This past has nothing to do with a man’s Charisma but is tangentally related to relationships and is certainly about the power of the Internet.
The comment originates from the Martin Luther King post and is a response to a Munson comment. It was written by a reader and new commenter, Sincere. Rather than let the comment get forgotten in an older post, I thought it best to highlight it, front and center, as its own blog post:
I think the root of the problem goes deeper than the broken family unit. The real issue is that the American black man doesn’t have a history.
We can’t trace our lineage back to some faraway land. We aren’t told stories about the accomplishments of our great-great grandfathers.
And in school, we learn about Europe. And Asia. And India. And (of course) the United States. Our origin continent remains dark.
We don’t even have last names of our own. The natural result: we don’t have an identity.
So our community is left grasping in any and every direction, looking for a sense of self. This is an almost visceral reaction. At some level, we know that without a sense of self there can never be self-esteem.
And like you noted, fathers are a rare commodity. So some of us turn to musicians and athletes… the only other folks that look like us. In turn, we learn to stunt and to make it rain. Engineers don’t ball. Scientists don’t get bitches.
At least that’s the common Kool-Aid. But notice the key phrase above… “some of us”. Others are finding their identity in other ways, which I’ll get to in one moment.
We had real role models for a while. MLK, Malcolm X, Fred Hampton, Huey Newton and the like gave us something to believe in. They gave us an identity to aspire to.
They told us that there’s no need to be ashamed of being black. That you can be intelligent, well-read and confident. And that you can describe yourself as a man without using the adjective “black”. But we lost those men. And we were left with lofty dreams splattered all over the balcony, or podium, or apartment wall.
So naturally a vacuum was left behind. Esteem isn’t built overnight, and we still weren’t confident in our new position within American society. Yet the black rights movement was largely over.
That’s when the rappers and Jessie Jacksons tried to fill that void. I’ll refrain from commenting.
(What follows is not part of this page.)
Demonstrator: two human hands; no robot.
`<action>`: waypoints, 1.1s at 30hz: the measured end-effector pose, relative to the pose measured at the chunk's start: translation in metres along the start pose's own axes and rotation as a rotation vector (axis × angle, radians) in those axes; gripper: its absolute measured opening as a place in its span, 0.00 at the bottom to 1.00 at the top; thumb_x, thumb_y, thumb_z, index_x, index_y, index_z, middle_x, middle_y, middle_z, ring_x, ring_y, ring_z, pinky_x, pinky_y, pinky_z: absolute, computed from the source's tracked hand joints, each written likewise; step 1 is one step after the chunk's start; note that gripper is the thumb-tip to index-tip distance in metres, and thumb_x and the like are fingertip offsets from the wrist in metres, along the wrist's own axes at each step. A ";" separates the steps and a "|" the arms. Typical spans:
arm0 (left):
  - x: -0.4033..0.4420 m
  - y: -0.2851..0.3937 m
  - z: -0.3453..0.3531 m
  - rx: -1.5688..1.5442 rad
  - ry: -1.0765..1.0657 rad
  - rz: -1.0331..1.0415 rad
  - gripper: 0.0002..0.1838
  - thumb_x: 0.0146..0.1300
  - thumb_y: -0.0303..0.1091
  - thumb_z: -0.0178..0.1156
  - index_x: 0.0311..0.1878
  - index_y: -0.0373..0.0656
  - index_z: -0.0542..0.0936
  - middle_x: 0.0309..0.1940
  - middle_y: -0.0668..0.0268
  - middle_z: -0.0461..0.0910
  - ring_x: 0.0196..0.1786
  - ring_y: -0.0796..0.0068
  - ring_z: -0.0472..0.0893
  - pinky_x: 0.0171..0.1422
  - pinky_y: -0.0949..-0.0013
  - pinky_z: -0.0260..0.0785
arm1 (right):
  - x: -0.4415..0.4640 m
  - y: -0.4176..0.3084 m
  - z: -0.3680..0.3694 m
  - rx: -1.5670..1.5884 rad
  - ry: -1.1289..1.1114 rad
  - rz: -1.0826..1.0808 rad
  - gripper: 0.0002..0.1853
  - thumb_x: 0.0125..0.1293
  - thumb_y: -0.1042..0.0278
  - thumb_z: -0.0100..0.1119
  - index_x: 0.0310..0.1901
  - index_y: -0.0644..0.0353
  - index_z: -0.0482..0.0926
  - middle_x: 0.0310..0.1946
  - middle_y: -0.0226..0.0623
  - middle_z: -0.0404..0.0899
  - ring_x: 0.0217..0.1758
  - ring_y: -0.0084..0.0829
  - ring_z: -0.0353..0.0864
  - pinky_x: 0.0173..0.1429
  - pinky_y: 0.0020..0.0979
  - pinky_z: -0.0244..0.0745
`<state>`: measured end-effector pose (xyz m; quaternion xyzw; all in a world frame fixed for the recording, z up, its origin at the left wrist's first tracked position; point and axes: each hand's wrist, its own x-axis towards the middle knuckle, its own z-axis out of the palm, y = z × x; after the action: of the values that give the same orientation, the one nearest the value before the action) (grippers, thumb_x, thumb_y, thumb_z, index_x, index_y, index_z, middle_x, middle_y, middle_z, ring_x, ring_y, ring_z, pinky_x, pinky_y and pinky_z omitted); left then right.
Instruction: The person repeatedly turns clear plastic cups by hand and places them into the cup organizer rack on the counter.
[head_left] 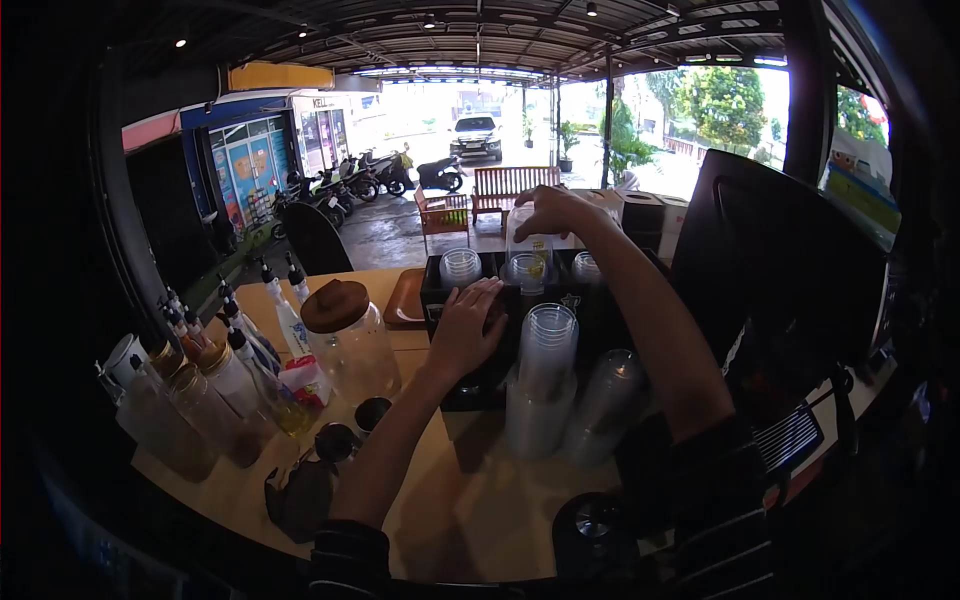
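Note:
My right hand [552, 212] reaches far forward, its fingers curled round the upper part of a clear plastic cup [540, 245] with a yellow print. That cup stands over the middle slot of a black cup holder [470, 300], where more clear cups [523, 272] show. My left hand [470, 322] lies against the near left side of the holder, fingers stretched out and holding nothing. Further clear cups fill the left slot [461, 266] and the right slot [586, 265]. Closer to me, a tall cup stack [546, 370] stands upright, with another stack [606, 400] beside it.
A glass jar with a wooden lid [345, 340], pump bottles [240, 330] and other jars [205, 390] crowd the left. Two dark metal cups [355, 425] sit near my left forearm. A dark monitor [780, 270] rises at right; a brown tray [406, 298] lies behind.

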<state>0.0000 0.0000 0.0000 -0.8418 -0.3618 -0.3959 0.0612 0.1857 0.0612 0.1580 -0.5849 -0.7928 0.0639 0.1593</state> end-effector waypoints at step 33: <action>0.001 0.002 0.011 -0.049 0.191 0.087 0.25 0.54 0.33 0.58 0.56 0.34 0.69 0.56 0.52 0.71 0.62 0.55 0.68 0.66 0.58 0.59 | 0.009 0.010 0.061 -0.379 -0.079 0.005 0.44 0.39 0.37 0.70 0.52 0.65 0.75 0.52 0.47 0.75 0.56 0.42 0.75 0.60 0.36 0.70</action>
<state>0.0086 0.0031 -0.0063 -0.8163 -0.3076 -0.4802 0.0918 0.1727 0.0784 0.0996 -0.6034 -0.7948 -0.0632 0.0151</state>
But your point is right – a new, real leader has yet to step up to the plate.
Nor should one.
Despite of (or maybe due to) the loss of those leaders, the black community has outgrown the need for a new “black leader”. Integration WORKED. We don’t need to march for equal opportunity any more. We’ve already earned it, and signed for it in blood.
Poverty, drugs and violence are still problems in our community. But there’s also a counter note – a swelling wave of intelligent, ambitious black men and women that identity as Americans. And the upcoming generations are unique, they have been pulled closer together, thanks to the Internet, than any generation before it.
Of course, there are still remnants of times passed. I still get the occasional off-color comment (ha), but most are out of ignorance instead of malice. And once every couple of years I get pulled over for DWB (Driving While Black). You still have the older black folks holding onto a dead wrath, and older white folks with the same. But the beliefs MLK railed against are dying… along with the generations that hold them.
My circle of friends would’ve make MLK smile. The next generation will be even more color-blind, prosperous and “connected”. And if my pronouns weren’t explicit enough, I am a young black male. I’m a business owner, I don’t have a criminal record, I have a passport and I hardly ever say “aint”.
And I’m not alone.
This is the power of an online community. The Internet is a series of connections amongst circles of like-minded folks. Sometimes, the circles overlap as is the example of Sincere. Sometimes, the circles are in conflict (no names mentioned).
I have filed this post under “The Collective Wisdom of Men” because that’s where it belongs.
Of course, it would be quite disheartening if Sincere were merely a sockpuppet.